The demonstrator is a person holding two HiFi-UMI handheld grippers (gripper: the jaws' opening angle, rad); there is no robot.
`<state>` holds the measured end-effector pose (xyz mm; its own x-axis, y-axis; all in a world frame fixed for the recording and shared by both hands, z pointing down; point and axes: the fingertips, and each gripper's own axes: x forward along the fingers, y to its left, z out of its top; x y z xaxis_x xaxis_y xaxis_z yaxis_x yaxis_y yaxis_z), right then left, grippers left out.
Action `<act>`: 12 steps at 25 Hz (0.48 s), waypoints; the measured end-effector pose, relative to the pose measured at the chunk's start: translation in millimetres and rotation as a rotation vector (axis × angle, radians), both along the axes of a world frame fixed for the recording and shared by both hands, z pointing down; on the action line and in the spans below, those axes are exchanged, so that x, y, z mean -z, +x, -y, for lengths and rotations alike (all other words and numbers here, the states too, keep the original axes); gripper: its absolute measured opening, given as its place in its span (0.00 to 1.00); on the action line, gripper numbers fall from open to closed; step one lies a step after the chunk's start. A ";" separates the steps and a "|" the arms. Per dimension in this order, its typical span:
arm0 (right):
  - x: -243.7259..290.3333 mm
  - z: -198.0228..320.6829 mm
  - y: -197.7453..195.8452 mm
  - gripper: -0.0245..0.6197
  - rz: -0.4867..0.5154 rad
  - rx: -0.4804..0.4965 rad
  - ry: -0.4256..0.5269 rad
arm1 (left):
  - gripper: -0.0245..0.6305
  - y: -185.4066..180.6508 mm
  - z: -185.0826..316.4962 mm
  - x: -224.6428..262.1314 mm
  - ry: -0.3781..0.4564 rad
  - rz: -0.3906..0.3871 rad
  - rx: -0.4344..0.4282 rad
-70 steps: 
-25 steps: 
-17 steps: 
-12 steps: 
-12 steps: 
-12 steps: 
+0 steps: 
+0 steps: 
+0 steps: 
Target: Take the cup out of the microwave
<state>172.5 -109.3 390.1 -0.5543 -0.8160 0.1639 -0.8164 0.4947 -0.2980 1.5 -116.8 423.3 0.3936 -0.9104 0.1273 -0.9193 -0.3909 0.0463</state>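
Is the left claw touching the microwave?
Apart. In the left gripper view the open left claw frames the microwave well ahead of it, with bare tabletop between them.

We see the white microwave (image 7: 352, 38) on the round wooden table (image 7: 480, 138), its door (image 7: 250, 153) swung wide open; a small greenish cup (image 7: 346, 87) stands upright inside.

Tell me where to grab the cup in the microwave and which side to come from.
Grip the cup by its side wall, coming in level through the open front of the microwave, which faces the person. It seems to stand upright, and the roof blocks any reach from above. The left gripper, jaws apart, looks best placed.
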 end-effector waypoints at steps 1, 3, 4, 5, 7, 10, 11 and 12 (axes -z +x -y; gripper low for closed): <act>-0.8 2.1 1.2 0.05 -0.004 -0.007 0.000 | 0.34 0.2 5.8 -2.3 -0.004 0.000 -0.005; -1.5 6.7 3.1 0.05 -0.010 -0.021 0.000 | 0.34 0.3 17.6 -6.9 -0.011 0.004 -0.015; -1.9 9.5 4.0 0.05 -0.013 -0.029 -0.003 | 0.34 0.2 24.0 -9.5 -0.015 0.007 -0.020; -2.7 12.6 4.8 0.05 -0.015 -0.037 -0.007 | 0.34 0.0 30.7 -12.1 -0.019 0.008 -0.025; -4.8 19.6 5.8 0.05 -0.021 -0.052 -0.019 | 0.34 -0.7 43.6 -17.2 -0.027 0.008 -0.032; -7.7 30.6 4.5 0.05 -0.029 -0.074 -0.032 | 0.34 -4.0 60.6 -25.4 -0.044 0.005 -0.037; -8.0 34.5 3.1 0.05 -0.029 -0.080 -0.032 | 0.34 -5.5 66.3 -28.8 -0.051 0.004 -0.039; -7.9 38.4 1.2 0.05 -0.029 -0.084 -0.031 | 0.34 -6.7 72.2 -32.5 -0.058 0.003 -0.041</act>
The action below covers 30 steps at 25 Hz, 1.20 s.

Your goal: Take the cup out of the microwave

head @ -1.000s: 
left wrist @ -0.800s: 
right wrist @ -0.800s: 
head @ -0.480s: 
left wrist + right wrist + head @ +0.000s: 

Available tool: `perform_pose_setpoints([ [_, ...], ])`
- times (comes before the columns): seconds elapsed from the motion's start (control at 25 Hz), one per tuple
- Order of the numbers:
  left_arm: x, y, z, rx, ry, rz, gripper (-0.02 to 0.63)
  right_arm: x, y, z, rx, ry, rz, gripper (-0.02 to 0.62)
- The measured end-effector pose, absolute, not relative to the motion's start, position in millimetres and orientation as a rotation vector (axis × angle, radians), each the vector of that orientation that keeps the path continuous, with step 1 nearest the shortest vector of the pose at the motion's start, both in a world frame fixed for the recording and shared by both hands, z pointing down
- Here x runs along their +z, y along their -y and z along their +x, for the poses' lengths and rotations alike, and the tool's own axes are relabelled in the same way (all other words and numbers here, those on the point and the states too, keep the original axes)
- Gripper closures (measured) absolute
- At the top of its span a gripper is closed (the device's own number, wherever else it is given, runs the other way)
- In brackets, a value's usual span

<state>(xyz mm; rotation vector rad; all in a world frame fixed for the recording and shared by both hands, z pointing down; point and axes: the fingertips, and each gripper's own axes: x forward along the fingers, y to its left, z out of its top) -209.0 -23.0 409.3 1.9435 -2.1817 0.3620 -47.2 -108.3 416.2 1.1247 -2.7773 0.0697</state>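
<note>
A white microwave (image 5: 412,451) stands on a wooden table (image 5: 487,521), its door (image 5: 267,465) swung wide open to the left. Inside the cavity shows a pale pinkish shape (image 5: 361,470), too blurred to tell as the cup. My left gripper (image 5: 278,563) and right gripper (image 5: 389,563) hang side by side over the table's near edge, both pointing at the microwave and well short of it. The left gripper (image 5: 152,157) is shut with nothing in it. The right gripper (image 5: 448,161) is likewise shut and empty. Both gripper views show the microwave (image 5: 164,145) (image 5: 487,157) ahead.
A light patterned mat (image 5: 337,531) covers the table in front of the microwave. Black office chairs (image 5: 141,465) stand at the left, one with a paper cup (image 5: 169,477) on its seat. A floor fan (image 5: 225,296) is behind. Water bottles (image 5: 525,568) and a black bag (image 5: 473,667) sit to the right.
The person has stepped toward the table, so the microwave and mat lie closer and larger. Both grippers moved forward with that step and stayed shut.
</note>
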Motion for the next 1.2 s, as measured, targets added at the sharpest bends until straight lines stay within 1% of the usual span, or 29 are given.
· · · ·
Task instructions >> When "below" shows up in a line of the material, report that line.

Exercise result >>
Action `<act>`: 12 steps at 25 Hz (0.48 s), waypoints; the measured end-effector pose, relative to the pose measured at the chunk's start: translation in millimetres and rotation as a rotation vector (axis × angle, radians), both along the axes of a world frame fixed for the recording and shared by both hands, z pointing down; on the action line and in the spans below, those axes are exchanged, so that x, y, z mean -z, +x, -y, for lengths and rotations alike (all other words and numbers here, the states too, keep the original axes); gripper: its absolute measured opening, given as its place in its span (0.00 to 1.00); on the action line, gripper numbers fall from open to closed; step one lies a step after the chunk's start. A ";" separates the steps and a "|" the arms. Per dimension in this order, its typical span:
The action below covers 30 steps at 25 Hz, 1.20 s.

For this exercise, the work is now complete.